— The input —
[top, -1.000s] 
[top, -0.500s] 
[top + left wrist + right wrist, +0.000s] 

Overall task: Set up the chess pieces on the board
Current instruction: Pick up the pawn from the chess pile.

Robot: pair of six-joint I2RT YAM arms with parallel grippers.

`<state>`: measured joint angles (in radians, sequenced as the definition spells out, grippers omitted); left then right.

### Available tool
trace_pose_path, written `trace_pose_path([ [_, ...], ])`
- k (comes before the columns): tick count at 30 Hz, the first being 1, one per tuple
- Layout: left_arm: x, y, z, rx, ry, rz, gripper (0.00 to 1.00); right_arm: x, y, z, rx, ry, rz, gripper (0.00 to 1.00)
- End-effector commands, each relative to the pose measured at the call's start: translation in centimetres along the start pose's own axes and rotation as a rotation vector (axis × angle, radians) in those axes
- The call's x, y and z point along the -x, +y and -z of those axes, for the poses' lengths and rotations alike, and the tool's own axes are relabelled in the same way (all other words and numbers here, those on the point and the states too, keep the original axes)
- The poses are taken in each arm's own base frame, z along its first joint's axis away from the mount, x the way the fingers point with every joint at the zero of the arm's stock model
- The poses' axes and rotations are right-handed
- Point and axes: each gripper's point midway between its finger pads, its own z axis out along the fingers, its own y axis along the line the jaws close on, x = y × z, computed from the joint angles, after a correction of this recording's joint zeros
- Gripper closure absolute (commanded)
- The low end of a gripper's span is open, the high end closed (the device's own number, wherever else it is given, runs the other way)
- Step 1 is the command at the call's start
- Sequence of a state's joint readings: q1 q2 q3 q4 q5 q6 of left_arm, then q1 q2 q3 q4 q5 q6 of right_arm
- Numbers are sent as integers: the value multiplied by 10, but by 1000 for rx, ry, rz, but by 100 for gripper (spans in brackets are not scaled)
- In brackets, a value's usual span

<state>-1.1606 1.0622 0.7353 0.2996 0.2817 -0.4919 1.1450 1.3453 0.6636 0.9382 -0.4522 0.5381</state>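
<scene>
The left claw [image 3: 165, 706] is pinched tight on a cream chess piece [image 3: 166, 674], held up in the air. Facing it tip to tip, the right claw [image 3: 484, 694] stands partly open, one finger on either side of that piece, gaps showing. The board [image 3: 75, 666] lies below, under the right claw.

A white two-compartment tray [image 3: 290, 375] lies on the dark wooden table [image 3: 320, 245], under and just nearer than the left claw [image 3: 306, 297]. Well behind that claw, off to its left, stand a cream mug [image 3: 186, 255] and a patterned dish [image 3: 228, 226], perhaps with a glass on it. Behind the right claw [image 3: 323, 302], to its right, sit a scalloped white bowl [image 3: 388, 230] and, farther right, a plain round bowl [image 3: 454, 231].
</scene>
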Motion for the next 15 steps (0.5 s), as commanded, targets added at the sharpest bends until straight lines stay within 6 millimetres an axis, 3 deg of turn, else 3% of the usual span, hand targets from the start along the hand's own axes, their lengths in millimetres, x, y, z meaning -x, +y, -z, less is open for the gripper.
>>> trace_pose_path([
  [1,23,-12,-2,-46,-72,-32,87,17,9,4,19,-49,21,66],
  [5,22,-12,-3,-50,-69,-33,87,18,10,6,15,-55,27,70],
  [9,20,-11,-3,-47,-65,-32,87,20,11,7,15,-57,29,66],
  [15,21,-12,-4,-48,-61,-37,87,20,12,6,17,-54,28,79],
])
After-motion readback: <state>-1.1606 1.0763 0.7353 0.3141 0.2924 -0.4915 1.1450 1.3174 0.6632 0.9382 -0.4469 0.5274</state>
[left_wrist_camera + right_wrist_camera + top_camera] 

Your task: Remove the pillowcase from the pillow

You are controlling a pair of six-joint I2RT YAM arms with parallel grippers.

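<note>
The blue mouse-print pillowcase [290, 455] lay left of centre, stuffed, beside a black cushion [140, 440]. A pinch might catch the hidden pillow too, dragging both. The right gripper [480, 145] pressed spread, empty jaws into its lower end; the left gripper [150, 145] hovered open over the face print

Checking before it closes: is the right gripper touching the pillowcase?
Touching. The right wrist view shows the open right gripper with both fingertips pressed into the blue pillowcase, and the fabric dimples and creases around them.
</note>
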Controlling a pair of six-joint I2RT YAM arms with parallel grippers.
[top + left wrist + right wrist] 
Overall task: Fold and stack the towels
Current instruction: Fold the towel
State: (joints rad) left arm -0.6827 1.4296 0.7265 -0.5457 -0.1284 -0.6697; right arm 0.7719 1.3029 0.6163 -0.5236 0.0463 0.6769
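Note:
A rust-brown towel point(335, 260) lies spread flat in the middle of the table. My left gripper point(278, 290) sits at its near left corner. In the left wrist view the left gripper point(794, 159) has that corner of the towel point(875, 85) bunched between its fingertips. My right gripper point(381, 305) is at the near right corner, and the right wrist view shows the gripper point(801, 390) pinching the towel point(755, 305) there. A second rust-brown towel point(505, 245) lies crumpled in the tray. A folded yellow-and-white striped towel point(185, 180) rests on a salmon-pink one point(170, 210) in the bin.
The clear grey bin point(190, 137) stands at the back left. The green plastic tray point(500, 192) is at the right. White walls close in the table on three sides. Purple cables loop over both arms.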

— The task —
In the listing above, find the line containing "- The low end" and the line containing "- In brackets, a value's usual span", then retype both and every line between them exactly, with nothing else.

— Output of the exercise —
- The low end of a gripper's span is open, the high end closed (the device's own number, wherever else it is given, runs the other way)
- Step 1 is the command at the call's start
- Sequence of a state's joint readings: q1 q2 q3 q4 q5 q6 of left_arm, then q1 q2 q3 q4 q5 q6 of right_arm
- Numbers are sent as integers: the value multiplied by 10, but by 1000 for rx, ry, rz, but by 100 for gripper (spans in brackets are not scaled)
- In brackets, a value's usual span

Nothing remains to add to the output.